All pictures are to be dropped, and the remaining data set down exactly.

=== Section Start ===

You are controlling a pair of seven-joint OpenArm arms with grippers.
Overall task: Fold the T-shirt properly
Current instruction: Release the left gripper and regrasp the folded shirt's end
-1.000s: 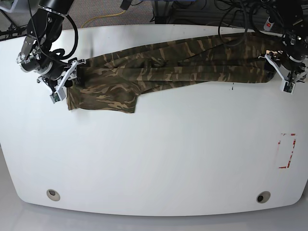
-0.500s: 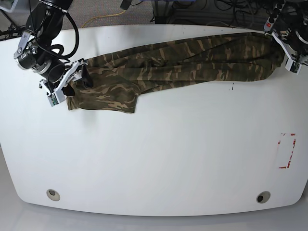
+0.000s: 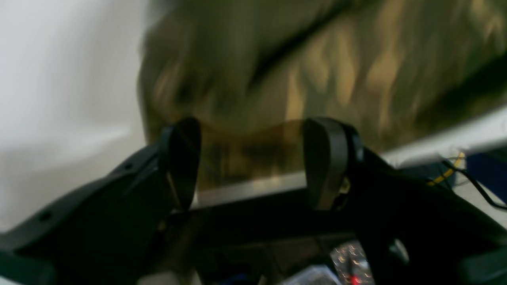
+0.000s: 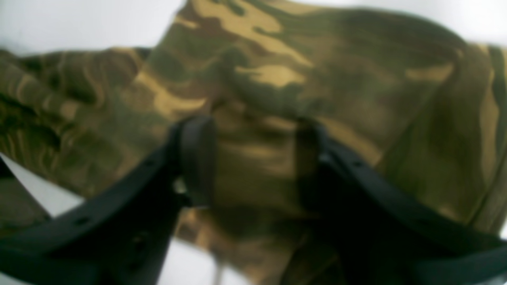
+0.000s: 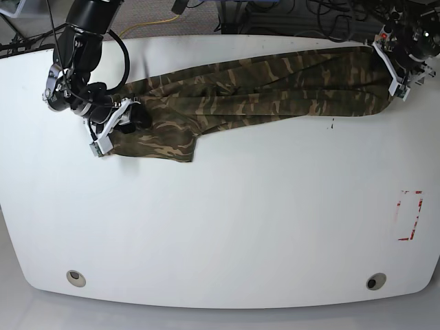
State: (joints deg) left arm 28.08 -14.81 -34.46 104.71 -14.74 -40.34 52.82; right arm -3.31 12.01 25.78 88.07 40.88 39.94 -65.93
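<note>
Here, my right claw (image 4: 253, 162) hangs with its jaws apart, camouflage cloth of the T-shirt (image 5: 261, 86) showing between and beyond the pads; whether they pinch it I cannot tell. My left claw (image 3: 251, 164) stands parted too, at the shirt's other end by the table (image 5: 227, 227) edge. No print or label is readable; both wrist views are blurred.

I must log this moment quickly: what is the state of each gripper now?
Left gripper: jaws apart, blurred T-shirt edge behind them, no grip visible.
Right gripper: jaws apart over the shirt, no grip visible.
</note>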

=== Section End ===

**Solution to the problem**.
You are controlling a pair of seven-joint OpenArm arms with grippers.
Overall task: Fold the T-shirt properly
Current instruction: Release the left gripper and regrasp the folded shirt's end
-1.000s: 
-0.500s: 
+0.000s: 
+0.000s: 
+0.000s: 
State: (joints deg) left arm 28.08 -14.81 -34.46 104.71 -14.74 -40.34 52.82; right arm -3.31 12.01 25.78 88.07 40.88 39.94 -65.93
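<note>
Here, my right claw (image 4: 253, 162) hangs with its jaws apart, camouflage cloth of the T-shirt (image 5: 261, 86) showing between and beyond the pads; whether they pinch it I cannot tell. My left claw (image 3: 251, 164) stands parted too, at the shirt's other end by the table (image 5: 227, 227) edge. No print or label is readable; both wrist views are blurred.

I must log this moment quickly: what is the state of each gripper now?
Left gripper: jaws apart, blurred T-shirt edge behind them, no grip visible.
Right gripper: jaws apart over the shirt, no grip visible.
</note>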

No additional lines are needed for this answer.